Enfim, procurou-se demonstrar, neste trabalho, as relações existentes entre


os Princípios Constitucionais do Processo, dispostas no texto constitucional e os
dispositivos do Anteprojeto do Novo Código de Processo Civil, tecendo-se algumas
considerações sobre estes princípios. Trata-se, em verdade, de trazer ao Processo Civil,
matéria de ordem pública e na qual prevalece o interesse público sobre o particular, uma
interpretação e aplicação mais à luz dos princípios constitucionais, que legitimam o
Estado Democrático de Direito. Esta nova interpretação/aplicação/organização do
Processo Civil dentro desta ótica é mais uma etapa da constitucionalização do direito,
qual seja, a produção de normas jurídicas substancialmente coerentes e integradas ao
que prescreve a Constituição da República Federativa do Brasil. Destaco que o
Anteprojeto apenas positiva o que é um dever-ser do Poder Judiciário, do Ministério
Público, das partes e seus procuradores, do amicus curiae, enfim, de toda a sociedade
brasileira: à observância à Supremacia da Constituição e de seus princípios e garantias
fundamentais, pressuposto de toda a ordem jurídica nacional.

REFERÊNCIAS

BRASIL. Congresso Nacional. Senado Federal. Anteprojeto do Novo Código de


Processo Civil. Brasília: Presidência do Senado Federal, 2010.

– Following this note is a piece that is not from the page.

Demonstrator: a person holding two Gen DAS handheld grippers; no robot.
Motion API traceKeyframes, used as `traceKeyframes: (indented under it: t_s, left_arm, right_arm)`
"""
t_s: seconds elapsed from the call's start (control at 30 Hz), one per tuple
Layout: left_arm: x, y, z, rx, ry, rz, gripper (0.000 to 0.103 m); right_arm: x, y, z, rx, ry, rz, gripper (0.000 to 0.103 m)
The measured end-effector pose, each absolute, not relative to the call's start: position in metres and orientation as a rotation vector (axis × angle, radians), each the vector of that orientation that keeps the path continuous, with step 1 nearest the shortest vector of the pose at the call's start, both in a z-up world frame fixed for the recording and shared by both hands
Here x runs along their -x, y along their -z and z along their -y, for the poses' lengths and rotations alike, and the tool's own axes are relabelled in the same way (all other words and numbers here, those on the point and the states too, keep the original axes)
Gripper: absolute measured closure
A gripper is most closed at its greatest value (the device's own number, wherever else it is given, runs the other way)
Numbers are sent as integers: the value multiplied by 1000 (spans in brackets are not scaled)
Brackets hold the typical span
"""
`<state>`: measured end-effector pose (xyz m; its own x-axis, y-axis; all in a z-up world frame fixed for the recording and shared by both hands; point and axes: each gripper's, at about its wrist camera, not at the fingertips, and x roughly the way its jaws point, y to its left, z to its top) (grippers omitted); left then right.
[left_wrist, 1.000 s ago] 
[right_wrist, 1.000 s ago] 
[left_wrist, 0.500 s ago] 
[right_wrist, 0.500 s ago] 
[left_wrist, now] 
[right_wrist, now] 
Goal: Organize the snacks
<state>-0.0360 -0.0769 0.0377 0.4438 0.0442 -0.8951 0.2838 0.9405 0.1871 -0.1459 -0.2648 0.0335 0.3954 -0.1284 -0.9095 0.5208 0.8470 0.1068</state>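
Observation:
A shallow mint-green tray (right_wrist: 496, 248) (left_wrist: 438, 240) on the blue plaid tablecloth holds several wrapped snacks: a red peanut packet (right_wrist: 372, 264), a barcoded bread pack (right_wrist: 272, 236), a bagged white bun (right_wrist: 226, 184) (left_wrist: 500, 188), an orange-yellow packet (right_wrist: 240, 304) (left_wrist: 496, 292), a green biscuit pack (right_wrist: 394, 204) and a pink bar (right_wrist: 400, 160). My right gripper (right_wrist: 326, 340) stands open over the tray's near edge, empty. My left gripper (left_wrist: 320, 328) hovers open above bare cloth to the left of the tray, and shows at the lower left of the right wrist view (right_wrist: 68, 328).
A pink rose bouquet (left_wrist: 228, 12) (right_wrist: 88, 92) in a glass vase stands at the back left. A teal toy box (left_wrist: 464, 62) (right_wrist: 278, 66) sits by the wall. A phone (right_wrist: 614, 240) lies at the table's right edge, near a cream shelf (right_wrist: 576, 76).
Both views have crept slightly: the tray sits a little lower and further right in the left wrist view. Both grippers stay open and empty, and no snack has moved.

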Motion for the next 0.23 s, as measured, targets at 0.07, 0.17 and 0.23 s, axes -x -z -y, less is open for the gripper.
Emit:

BRASIL. Constituição (1988) Constituição da República Federativa do Brasil. Brasília:


Senado Federal, 2008.

CINTRA, A.C.; GRINOVER, A.P.; DINARMARCO, C.R. Teoria Geral do Processo. 22 ed.
São Paulo, Malheiros, 2006.

HERTEL, Daniel Roberto. Reflexos do princípio da isonomia no direito processual.


Jus Navigandi, Teresina, ano 10, nº 761, 04.08.2005. Disponível em
<http://jus.uol.com.br/revista/texto/7112>. Acesso em 22.12.2010.

NEVES, Daniel Amorim Assunção. Manual de Direito Processual Civil. 2 ed. São Paulo,
Método, 2010.

SAMPAIO Jr., José Herval. Apostila Princípios Constitucionais do Processo. 2010.